## Problem to work on:
Gather all lines in the data that hold the string "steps".

## Material to process:

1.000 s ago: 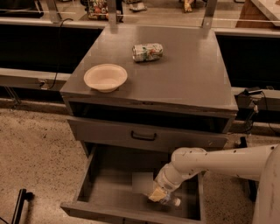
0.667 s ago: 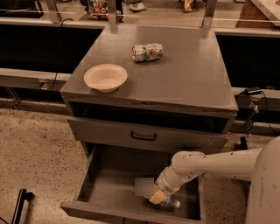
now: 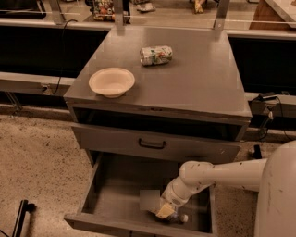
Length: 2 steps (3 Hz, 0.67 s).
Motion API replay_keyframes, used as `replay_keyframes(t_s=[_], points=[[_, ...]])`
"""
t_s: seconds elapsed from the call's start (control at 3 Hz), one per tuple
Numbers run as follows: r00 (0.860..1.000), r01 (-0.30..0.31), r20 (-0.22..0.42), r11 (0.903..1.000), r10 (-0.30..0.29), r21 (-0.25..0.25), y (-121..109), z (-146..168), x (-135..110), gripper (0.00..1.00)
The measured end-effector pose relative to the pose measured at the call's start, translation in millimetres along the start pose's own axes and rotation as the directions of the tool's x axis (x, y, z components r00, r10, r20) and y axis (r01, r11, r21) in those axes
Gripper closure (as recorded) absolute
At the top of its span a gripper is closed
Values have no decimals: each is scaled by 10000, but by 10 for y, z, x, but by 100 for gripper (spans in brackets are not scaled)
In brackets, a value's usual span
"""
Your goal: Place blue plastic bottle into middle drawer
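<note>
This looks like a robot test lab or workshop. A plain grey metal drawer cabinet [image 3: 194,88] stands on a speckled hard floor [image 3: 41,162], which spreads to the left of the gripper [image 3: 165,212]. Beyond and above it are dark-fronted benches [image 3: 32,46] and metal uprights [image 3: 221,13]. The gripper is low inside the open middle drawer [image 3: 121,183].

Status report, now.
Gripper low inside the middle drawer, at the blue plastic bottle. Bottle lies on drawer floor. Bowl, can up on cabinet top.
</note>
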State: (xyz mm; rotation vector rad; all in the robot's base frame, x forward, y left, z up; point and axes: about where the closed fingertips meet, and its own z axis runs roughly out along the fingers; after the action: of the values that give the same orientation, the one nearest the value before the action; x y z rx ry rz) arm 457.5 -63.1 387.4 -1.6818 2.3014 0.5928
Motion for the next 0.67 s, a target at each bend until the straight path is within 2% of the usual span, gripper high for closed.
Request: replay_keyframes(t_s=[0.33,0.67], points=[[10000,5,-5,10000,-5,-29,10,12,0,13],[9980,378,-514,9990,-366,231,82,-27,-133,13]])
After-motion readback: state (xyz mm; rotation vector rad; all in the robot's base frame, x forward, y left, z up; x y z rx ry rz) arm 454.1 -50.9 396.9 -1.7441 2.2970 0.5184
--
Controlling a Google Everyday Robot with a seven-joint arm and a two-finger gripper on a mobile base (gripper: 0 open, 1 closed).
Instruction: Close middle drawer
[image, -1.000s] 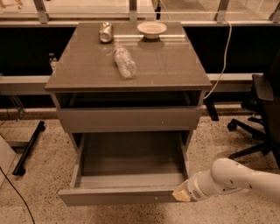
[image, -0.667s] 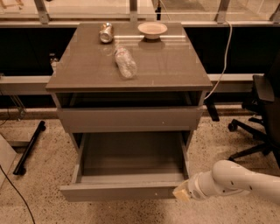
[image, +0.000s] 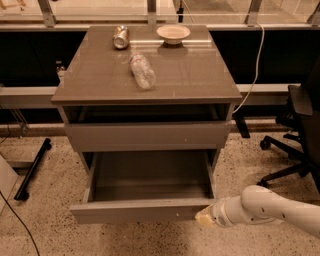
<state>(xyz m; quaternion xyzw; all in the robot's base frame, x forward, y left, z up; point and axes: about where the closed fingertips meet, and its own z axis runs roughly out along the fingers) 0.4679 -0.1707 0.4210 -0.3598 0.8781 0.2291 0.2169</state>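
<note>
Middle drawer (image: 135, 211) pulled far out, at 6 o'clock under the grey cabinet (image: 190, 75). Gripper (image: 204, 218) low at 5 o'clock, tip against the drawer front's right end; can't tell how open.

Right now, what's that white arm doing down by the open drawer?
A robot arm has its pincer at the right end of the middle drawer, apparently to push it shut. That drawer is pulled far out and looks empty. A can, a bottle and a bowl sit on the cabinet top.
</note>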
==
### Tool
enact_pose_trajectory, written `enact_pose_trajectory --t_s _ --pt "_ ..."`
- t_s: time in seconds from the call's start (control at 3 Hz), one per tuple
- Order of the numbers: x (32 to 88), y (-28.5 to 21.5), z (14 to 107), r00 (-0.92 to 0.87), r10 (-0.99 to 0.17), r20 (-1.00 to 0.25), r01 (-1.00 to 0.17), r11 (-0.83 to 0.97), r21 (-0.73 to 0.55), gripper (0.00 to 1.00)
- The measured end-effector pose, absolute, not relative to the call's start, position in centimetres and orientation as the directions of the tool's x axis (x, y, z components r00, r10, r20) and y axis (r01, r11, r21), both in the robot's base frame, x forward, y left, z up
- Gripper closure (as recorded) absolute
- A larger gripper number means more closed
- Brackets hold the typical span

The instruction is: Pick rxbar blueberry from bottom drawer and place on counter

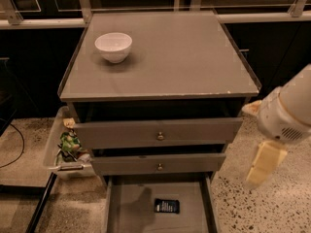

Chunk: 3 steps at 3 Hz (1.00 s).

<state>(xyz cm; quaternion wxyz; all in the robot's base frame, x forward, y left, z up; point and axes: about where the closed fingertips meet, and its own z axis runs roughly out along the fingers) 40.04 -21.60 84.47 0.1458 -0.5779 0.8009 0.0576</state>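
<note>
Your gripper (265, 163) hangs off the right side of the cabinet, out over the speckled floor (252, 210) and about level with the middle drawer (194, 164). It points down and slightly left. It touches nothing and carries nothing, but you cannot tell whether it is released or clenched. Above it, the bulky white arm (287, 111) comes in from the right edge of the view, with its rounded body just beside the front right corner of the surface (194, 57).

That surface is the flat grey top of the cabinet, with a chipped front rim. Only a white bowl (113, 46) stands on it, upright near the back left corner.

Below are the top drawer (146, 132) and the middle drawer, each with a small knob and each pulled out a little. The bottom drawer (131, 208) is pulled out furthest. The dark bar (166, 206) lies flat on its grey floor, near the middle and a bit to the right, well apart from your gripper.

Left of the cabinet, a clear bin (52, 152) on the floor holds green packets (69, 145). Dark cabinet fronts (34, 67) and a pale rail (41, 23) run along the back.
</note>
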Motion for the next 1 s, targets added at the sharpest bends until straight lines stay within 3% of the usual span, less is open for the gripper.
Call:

## Finished exercise:
Length: 2 steps (3 Hz, 0.67 s).
Chunk: 3 steps at 3 Hz (1.00 s).

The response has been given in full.